Since 10.14 and 11.0 isn’t supported and tested by the development team, don’t forget to backup first…
The packages aren’t codesigned so you might run it first time via right mouseclick + open or allow execution via terminal: " xattr -c <path/to/application.app> "
Just curious. I looked at the sources on github and saw that there is a minimum Xcode version required to build darktable. Fair enough. But builds using the oldest supported Xcode version can target older versions of macOS. Is that how these unofficial packages are built?
I’d hazard a guess that testing against older OS releases is the reason the official darktable release cuts off macOS releases older than 13.5. As someone who’s had to develop and maintain cross-platform software, and is paid to work on software to be delivered on gcc 4 (!), I can understand that choice, even if it inconveniences me as a user.
The Xcode version will support a certain range of macOS SDK’s each of which have their own range of supported deployment targets. Therefor it is definitely possible to deploy to an older system than the build machine.
using macports you can give a macOS deployment target. Recent XCode supports builds with a deployment target 10.14.
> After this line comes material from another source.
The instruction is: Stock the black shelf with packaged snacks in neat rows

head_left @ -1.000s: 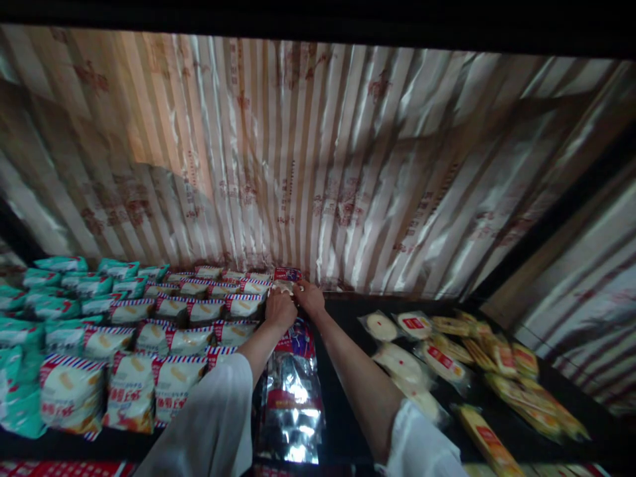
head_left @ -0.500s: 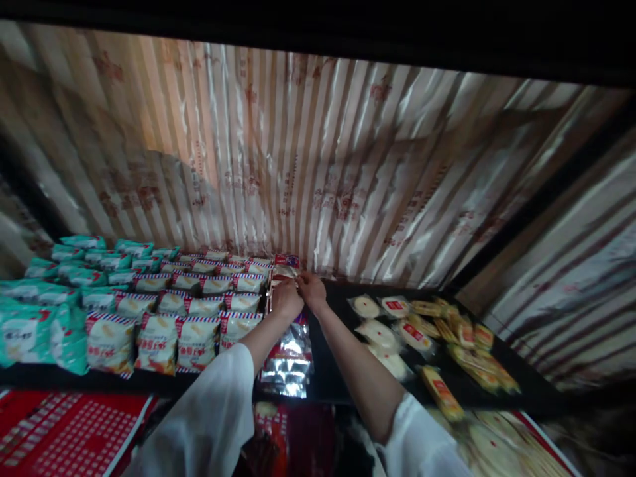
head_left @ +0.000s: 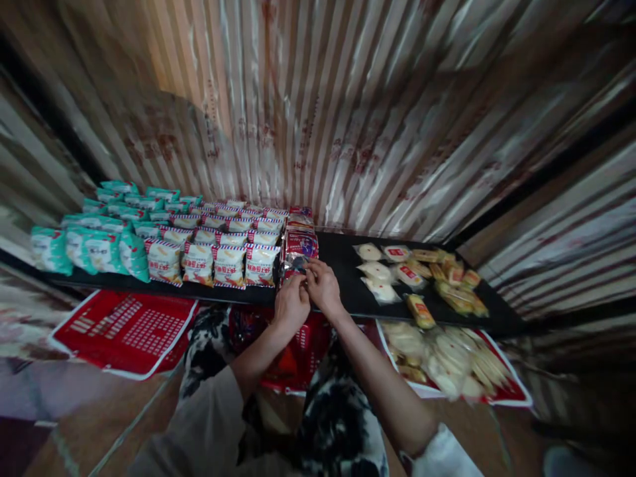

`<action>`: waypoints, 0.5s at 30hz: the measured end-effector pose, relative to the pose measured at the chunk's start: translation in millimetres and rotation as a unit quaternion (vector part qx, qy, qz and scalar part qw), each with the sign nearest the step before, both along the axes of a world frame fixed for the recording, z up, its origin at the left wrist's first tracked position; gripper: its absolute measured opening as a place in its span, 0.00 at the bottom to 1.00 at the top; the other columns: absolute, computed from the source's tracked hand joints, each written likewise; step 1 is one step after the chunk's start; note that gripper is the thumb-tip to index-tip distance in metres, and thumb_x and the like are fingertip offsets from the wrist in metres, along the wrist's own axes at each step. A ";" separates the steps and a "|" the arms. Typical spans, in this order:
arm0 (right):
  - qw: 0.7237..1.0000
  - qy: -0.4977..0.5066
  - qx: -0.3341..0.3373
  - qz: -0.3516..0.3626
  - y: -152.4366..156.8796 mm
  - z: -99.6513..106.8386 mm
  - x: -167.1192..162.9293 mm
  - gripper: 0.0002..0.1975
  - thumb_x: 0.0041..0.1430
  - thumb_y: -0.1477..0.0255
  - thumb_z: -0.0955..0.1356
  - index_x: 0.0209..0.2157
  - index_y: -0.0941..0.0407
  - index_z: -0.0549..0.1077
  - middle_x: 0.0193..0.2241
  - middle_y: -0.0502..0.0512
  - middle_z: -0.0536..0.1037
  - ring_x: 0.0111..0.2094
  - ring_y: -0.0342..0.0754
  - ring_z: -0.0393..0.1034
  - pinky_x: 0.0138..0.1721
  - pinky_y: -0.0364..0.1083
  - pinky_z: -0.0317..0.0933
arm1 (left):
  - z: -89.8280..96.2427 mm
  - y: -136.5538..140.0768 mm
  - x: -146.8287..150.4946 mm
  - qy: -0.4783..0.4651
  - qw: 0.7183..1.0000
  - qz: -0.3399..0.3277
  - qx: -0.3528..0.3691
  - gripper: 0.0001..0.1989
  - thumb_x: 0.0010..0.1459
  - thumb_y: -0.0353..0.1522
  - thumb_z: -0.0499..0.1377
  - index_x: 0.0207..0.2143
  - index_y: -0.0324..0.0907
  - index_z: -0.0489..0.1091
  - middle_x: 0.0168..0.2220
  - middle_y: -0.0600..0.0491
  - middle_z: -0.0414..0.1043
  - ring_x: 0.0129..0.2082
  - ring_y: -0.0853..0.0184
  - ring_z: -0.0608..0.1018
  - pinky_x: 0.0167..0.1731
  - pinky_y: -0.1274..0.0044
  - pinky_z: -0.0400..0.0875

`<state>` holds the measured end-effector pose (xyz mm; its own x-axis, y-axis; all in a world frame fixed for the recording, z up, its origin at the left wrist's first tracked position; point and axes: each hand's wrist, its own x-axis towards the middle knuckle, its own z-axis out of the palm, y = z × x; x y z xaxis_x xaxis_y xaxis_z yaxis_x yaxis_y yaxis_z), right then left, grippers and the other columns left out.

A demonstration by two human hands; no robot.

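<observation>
A row of flat red and silver foil packets [head_left: 299,244] lies overlapping on the black shelf. My left hand [head_left: 292,305] is closed at the near end of this row, its fingertips pinched on a packet edge. Right beside it, my right hand [head_left: 322,286] is also closed, with curled fingers on the same spot. The two hands nearly touch, and they hide the front of the packet. To their left, white snack bags [head_left: 261,266] with striped tops stand in rows.
Teal bags [head_left: 102,252] fill the shelf's left end. Round white packaged cakes [head_left: 380,291] and yellow packs [head_left: 420,311] lie at right on the black shelf [head_left: 342,265]. Below are a red basket [head_left: 132,331] at left and another basket [head_left: 519,394] holding round packs.
The view has tipped downward, bringing the baskets and floor into sight. Both hands have drawn back from the far part of the foil packet row to its near end.
</observation>
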<state>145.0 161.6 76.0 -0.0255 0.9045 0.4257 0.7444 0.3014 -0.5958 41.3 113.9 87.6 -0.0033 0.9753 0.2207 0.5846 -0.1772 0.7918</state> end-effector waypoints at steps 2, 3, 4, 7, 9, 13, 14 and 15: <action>1.000 0.021 0.004 0.011 -24.2 -9.1 -9.3 0.14 0.58 0.74 0.59 0.37 0.57 0.76 0.45 0.60 0.74 0.47 0.50 0.66 0.50 0.51 0.60 | -13.6 -21.6 -4.2 -0.048 0.999 0.014 -0.018 0.18 0.53 0.22 0.48 0.45 0.39 0.66 0.43 0.47 0.73 0.44 0.65 0.74 0.47 0.72 0.67; 0.999 0.029 0.006 0.016 -35.7 -12.4 -14.2 0.15 0.58 0.74 0.59 0.38 0.57 0.76 0.45 0.59 0.74 0.47 0.50 0.66 0.50 0.52 0.60 | -20.3 -31.2 -6.4 -0.071 0.997 0.021 -0.025 0.18 0.52 0.21 0.48 0.45 0.40 0.66 0.42 0.48 0.73 0.43 0.66 0.75 0.47 0.73 0.67; 0.999 0.036 0.011 0.019 -46.8 -14.9 -18.9 0.15 0.58 0.75 0.59 0.38 0.57 0.76 0.45 0.59 0.74 0.47 0.50 0.66 0.50 0.52 0.59 | -27.0 -40.0 -8.9 -0.089 0.995 0.023 -0.031 0.18 0.52 0.21 0.47 0.45 0.40 0.66 0.42 0.48 0.73 0.42 0.67 0.75 0.46 0.74 0.68; 0.998 0.044 0.023 0.041 -75.9 -19.9 -31.1 0.14 0.59 0.74 0.59 0.39 0.56 0.75 0.46 0.59 0.73 0.48 0.50 0.65 0.52 0.51 0.59 | -47.9 -62.0 -17.9 -0.097 0.994 0.018 -0.039 0.15 0.51 0.22 0.47 0.39 0.39 0.67 0.36 0.49 0.73 0.37 0.67 0.75 0.41 0.74 0.69; 0.997 0.048 0.013 0.060 -89.9 -25.2 -36.9 0.14 0.59 0.74 0.59 0.40 0.55 0.75 0.47 0.57 0.73 0.49 0.49 0.64 0.52 0.50 0.59 | -63.4 -72.2 -24.9 -0.095 0.994 0.009 -0.044 0.14 0.51 0.23 0.47 0.36 0.39 0.68 0.34 0.49 0.72 0.36 0.66 0.75 0.40 0.74 0.69; 0.989 0.045 -0.095 0.102 -102.2 -54.2 -46.3 0.15 0.59 0.75 0.59 0.40 0.54 0.75 0.42 0.56 0.76 0.46 0.48 0.67 0.50 0.48 0.60 | -98.1 -78.6 -38.4 -0.147 0.976 0.056 -0.151 0.14 0.49 0.22 0.49 0.35 0.41 0.70 0.37 0.51 0.73 0.41 0.66 0.74 0.45 0.74 0.67; 0.984 0.036 -0.134 0.115 -102.7 -65.1 -48.9 0.15 0.58 0.76 0.59 0.40 0.54 0.75 0.42 0.56 0.76 0.46 0.48 0.67 0.50 0.48 0.60 | -106.7 -77.4 -41.4 -0.161 0.963 0.085 -0.197 0.13 0.49 0.22 0.50 0.33 0.40 0.71 0.35 0.52 0.74 0.40 0.66 0.74 0.44 0.73 0.68; 0.978 0.023 -0.170 0.121 -102.5 -76.8 -51.6 0.14 0.57 0.77 0.60 0.39 0.55 0.75 0.42 0.56 0.76 0.47 0.48 0.67 0.51 0.48 0.59 | -114.7 -75.6 -44.1 -0.168 0.954 0.104 -0.226 0.11 0.50 0.22 0.50 0.32 0.40 0.71 0.33 0.52 0.74 0.38 0.66 0.75 0.42 0.73 0.70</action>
But that also depends on the code requirements of used libraries - e.g. the latest exiv2 v0.28.3 library requires at least macos10.15.
The nightly builds are done using homebrew - but there there’s no way to build for an older deployment target. GitHub macOS arm64 runner is macos14.
So these builds as well as the official 13.5 build is done with macports and giving a proper deployment target instead of homebrew…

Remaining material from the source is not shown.